**What you have to do**
Output the entries as they appear, skipping images.

[Stored dataset items]
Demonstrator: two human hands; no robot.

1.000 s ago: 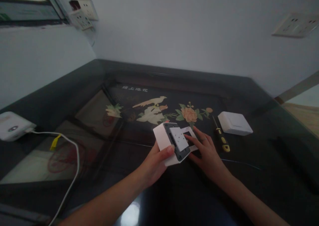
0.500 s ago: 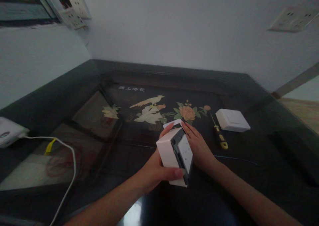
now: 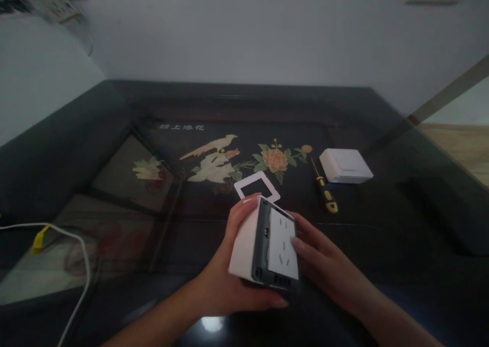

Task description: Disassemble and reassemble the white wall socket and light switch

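Observation:
A white wall socket (image 3: 282,242) with a dark grey mounting edge sits in a deep white box, its slotted face turned up and to the right. My left hand (image 3: 223,270) is closed round the box's left side, fingers over the top and thumb beneath the lower end. At the right edge my right hand (image 3: 321,255) grips the socket too, the thumb by the face and the other fingers partly hidden behind. Just beyond the box, a thin white cover frame (image 3: 274,194) lies on the dark table, partly covered by my left hand and the box.
A screwdriver (image 3: 327,198) with a yellow and black handle lies to the right, beside a white switch box (image 3: 347,166). On the left runs a white cable (image 3: 84,255) with a yellow tag (image 3: 39,240). The glossy table (image 3: 214,100) meets the wall behind.
The cover frame has been let go and lies flat on the table. My right hand has come back to the socket, which has turned with its face more towards me.

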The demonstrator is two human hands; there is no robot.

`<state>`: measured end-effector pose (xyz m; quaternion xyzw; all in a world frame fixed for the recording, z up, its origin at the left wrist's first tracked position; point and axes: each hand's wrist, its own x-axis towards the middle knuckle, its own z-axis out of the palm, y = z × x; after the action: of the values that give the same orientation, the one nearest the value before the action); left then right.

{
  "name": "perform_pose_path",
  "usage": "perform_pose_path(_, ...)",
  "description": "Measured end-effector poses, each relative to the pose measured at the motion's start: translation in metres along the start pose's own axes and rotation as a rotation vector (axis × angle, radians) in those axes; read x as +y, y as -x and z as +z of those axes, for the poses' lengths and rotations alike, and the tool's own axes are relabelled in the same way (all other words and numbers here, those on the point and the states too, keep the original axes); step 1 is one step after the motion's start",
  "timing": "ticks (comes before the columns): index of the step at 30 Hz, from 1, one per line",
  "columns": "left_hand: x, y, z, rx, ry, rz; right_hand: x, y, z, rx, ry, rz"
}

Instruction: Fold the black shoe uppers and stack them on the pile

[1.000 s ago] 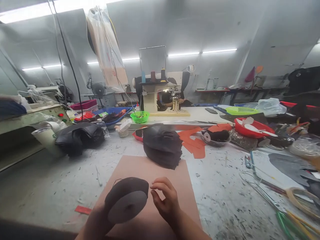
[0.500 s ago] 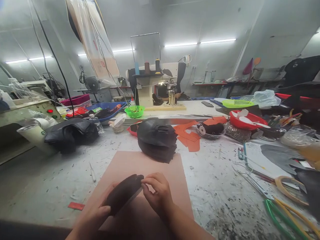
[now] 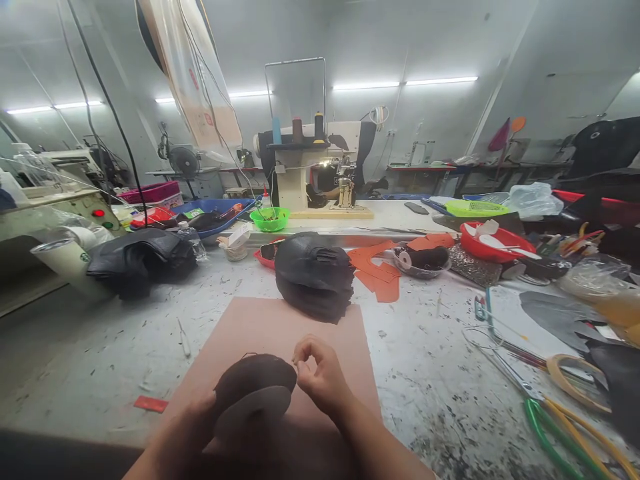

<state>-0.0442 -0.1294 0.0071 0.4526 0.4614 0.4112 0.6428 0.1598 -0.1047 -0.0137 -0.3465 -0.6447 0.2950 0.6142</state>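
A curved dark piece (image 3: 255, 387) with a greyer lower face is held over the pinkish board (image 3: 245, 320). My left hand (image 3: 195, 413) grips its left end, the thumb on its edge. Beside its right end is my right hand (image 3: 320, 377), thumb and index finger pinched together; whether anything thin sits between them is too small to tell. Just beyond, a stack of black pieces (image 3: 314, 277) rests across the board's far edge. Orange pieces (image 3: 383, 280) lie to the right of that stack.
Black folded material (image 3: 143, 260) and a cup (image 3: 65, 260) stand at the left. Scissors with green and yellow handles (image 3: 543, 420), a tape roll (image 3: 577, 380) and a red bowl (image 3: 495, 241) are at the right. Behind stands a sewing machine (image 3: 295, 177), with a person partly visible behind it.
The dark piece has turned, showing its greyer lower face. My right hand's fingers have curled closer together, and the hand has shifted slightly right.
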Motion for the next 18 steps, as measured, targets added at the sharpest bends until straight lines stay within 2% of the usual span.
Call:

**Your solution**
Demonstrator: two human hands; no robot.

1.000 s ago: 
0.500 s ago: 
now: 

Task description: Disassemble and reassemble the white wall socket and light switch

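Observation:
A white wall socket (image 3: 282,242) with a dark grey mounting edge sits in a deep white box, its slotted face turned up and to the right. My left hand (image 3: 223,270) is closed round the box's left side, fingers over the top and thumb beneath the lower end. At the right edge my right hand (image 3: 321,255) grips the socket too, the thumb by the face and the other fingers partly hidden behind. Just beyond the box, a thin white cover frame (image 3: 274,194) lies on the dark table, partly covered by my left hand and the box.
A screwdriver (image 3: 327,198) with a yellow and black handle lies to the right, beside a white switch box (image 3: 347,166). On the left runs a white cable (image 3: 84,255) with a yellow tag (image 3: 39,240). The glossy table (image 3: 214,100) meets the wall behind.
The cover frame has been let go and lies flat on the table. My right hand has come back to the socket, which has turned with its face more towards me.
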
The demonstrator is two human hands; there is no robot.

`<state>`: measured end-effector pose (xyz m; quaternion xyzw; all in a world frame fixed for the recording, z up, its origin at the left wrist's first tracked position; point and axes: each hand's wrist, its own x-axis towards the middle knuckle, its own z-axis out of the palm, y = z × x; after the action: of the values that give the same orientation, the one nearest the value before the action); left then right.

{
  "name": "perform_pose_path",
  "usage": "perform_pose_path(_, ...)",
  "description": "Measured end-effector poses, each relative to the pose measured at the motion's start: translation in metres along the start pose's own axes and rotation as a rotation vector (axis × angle, radians) in those axes; read x as +y, y as -x and z as +z of those axes, for the poses' lengths and rotations alike, and the tool's own axes are relabelled in the same way (all other words and numbers here, those on the point and the states too, keep the original axes); step 1 is one step after the motion's start",
  "timing": "ticks (comes before the columns): index of the step at 30 Hz, from 1, one per line",
  "columns": "left_hand: x, y, z, rx, ry, rz; right_hand: x, y, z, rx, ry, rz"
}

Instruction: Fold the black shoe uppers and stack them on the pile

[1.000 s ago] 
[0.500 s ago] 
[now] 

<state>-0.0442 -0.1294 0.0071 0.4526 0.4614 0.4112 0.6428 0.1598 -0.1047 -0.0137 -0.3465 -0.6447 0.2950 0.6142</state>
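A curved dark piece (image 3: 255, 387) with a greyer lower face is held over the pinkish board (image 3: 245, 320). My left hand (image 3: 195, 413) grips its left end, the thumb on its edge. Beside its right end is my right hand (image 3: 320, 377), thumb and index finger pinched together; whether anything thin sits between them is too small to tell. Just beyond, a stack of black pieces (image 3: 314, 277) rests across the board's far edge. Orange pieces (image 3: 383, 280) lie to the right of that stack.
Black folded material (image 3: 143, 260) and a cup (image 3: 65, 260) stand at the left. Scissors with green and yellow handles (image 3: 543, 420), a tape roll (image 3: 577, 380) and a red bowl (image 3: 495, 241) are at the right. Behind stands a sewing machine (image 3: 295, 177), with a person partly visible behind it.
The dark piece has turned, showing its greyer lower face. My right hand's fingers have curled closer together, and the hand has shifted slightly right.
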Motion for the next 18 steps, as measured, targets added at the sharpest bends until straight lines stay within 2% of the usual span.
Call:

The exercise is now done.